Please restate, word for word, the lines below that begin at the one with "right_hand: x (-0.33" and end at the one with "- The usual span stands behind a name". Leave out all other lines.

▬▬▬

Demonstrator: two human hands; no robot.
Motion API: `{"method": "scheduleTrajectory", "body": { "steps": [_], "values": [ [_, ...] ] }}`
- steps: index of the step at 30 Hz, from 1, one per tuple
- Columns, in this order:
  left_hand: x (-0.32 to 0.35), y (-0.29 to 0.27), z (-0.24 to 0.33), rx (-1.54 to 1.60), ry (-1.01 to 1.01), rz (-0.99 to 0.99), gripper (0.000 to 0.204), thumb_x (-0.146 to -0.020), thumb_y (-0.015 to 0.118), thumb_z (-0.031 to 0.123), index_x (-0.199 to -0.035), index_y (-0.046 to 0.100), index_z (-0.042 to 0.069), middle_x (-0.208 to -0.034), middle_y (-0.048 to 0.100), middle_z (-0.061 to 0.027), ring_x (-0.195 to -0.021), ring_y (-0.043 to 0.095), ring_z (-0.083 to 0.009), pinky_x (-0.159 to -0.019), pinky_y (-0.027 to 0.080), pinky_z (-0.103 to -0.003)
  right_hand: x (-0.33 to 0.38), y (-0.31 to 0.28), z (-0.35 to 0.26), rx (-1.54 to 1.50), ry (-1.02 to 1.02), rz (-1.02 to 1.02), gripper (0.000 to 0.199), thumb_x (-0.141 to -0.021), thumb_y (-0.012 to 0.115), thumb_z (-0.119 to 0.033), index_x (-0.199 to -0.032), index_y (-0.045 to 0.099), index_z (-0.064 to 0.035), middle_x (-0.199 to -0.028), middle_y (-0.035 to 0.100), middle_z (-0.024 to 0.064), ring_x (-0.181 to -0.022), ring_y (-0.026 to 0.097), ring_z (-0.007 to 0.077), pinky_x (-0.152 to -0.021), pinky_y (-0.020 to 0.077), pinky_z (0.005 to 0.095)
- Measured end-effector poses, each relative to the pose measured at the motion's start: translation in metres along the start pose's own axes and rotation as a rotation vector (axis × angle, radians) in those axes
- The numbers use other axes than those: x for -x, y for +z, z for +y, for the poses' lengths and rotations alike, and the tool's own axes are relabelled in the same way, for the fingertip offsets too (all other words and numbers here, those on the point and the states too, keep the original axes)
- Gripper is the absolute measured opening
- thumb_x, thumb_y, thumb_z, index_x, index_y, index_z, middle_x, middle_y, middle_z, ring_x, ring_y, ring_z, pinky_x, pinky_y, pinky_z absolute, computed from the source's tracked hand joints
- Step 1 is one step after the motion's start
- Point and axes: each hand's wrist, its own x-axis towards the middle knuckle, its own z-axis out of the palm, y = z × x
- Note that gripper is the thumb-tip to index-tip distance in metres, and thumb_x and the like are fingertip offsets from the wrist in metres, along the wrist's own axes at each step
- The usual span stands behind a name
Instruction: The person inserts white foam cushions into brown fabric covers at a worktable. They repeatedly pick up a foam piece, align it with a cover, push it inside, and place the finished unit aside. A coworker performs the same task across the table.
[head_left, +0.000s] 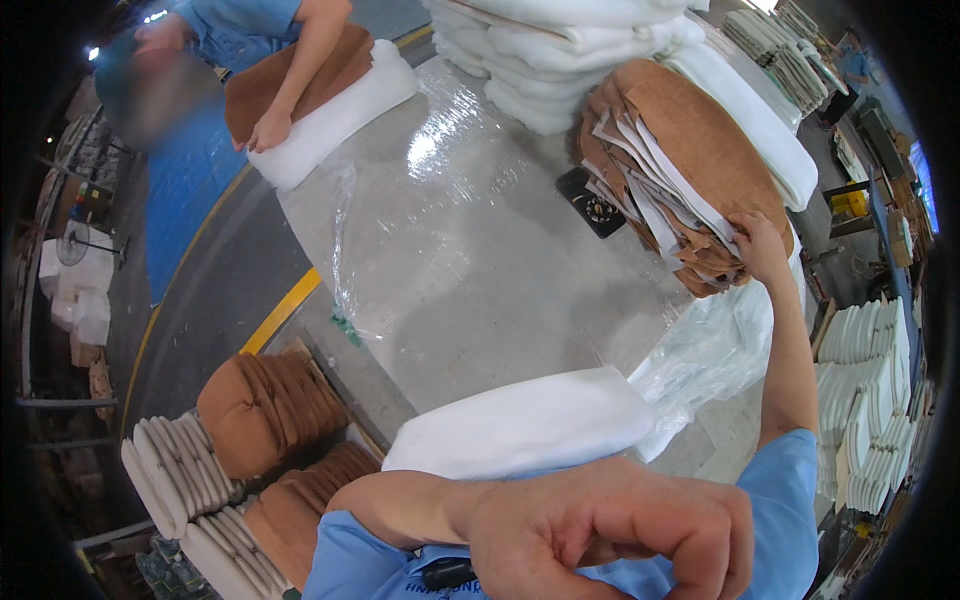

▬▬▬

» Answer space:
  right_hand: x (-0.33 to 0.38), y (-0.31 to 0.28), z (-0.35 to 0.26), rx (-1.54 to 1.50), ry (-1.02 to 1.02), rz (-1.02 to 1.02), gripper (0.000 to 0.199), thumb_x (-0.141 to -0.021), thumb_y (-0.012 to 0.115), thumb_z (-0.119 to 0.033), index_x (-0.199 to -0.032), index_y (-0.045 to 0.099), index_z (-0.064 to 0.035), middle_x (-0.199 to -0.028), middle_y (-0.035 to 0.100), middle_z (-0.024 to 0.064), ring_x (-0.181 to -0.022), ring_y (-0.026 to 0.097), ring_z (-0.007 to 0.077), pinky_x (-0.152 to -0.021), pinky_y (-0.020 to 0.077), pinky_z (0.005 to 0.095)
- Measured end-effector poses, each relative to the pose measured at the motion's start: translation in metres along the start pose's own axes and rotation as a rotation vector (axis × angle, radians) in those axes
- The numbers use other axes than those: x for -x, y for +z, z for +y, for the poses' lengths and rotations alike, and the tool's own axes are relabelled in the same way, for the fingertip offsets too (all other words and numbers here, those on the point and the states too, keep the original axes)
- Gripper is the absolute measured opening
- thumb_x, thumb_y, thumb_z, index_x, index_y, index_z, middle_x, middle_y, middle_z, ring_x, ring_y, ring_z, pinky_x, pinky_y, pinky_z absolute, computed from the source's tracked hand joints
- Step 1 is one step after the motion's start
- Point and axes: each hand's wrist, its own x-axis towards the middle knuckle, its own z-axis out of the palm, y = z × x
- Note that gripper is the thumb-tip to index-tip distance in metres, and thumb_x and the like are fingertip offsets from the wrist in metres, along the wrist's own axes at each step
- The usual span stands behind a name

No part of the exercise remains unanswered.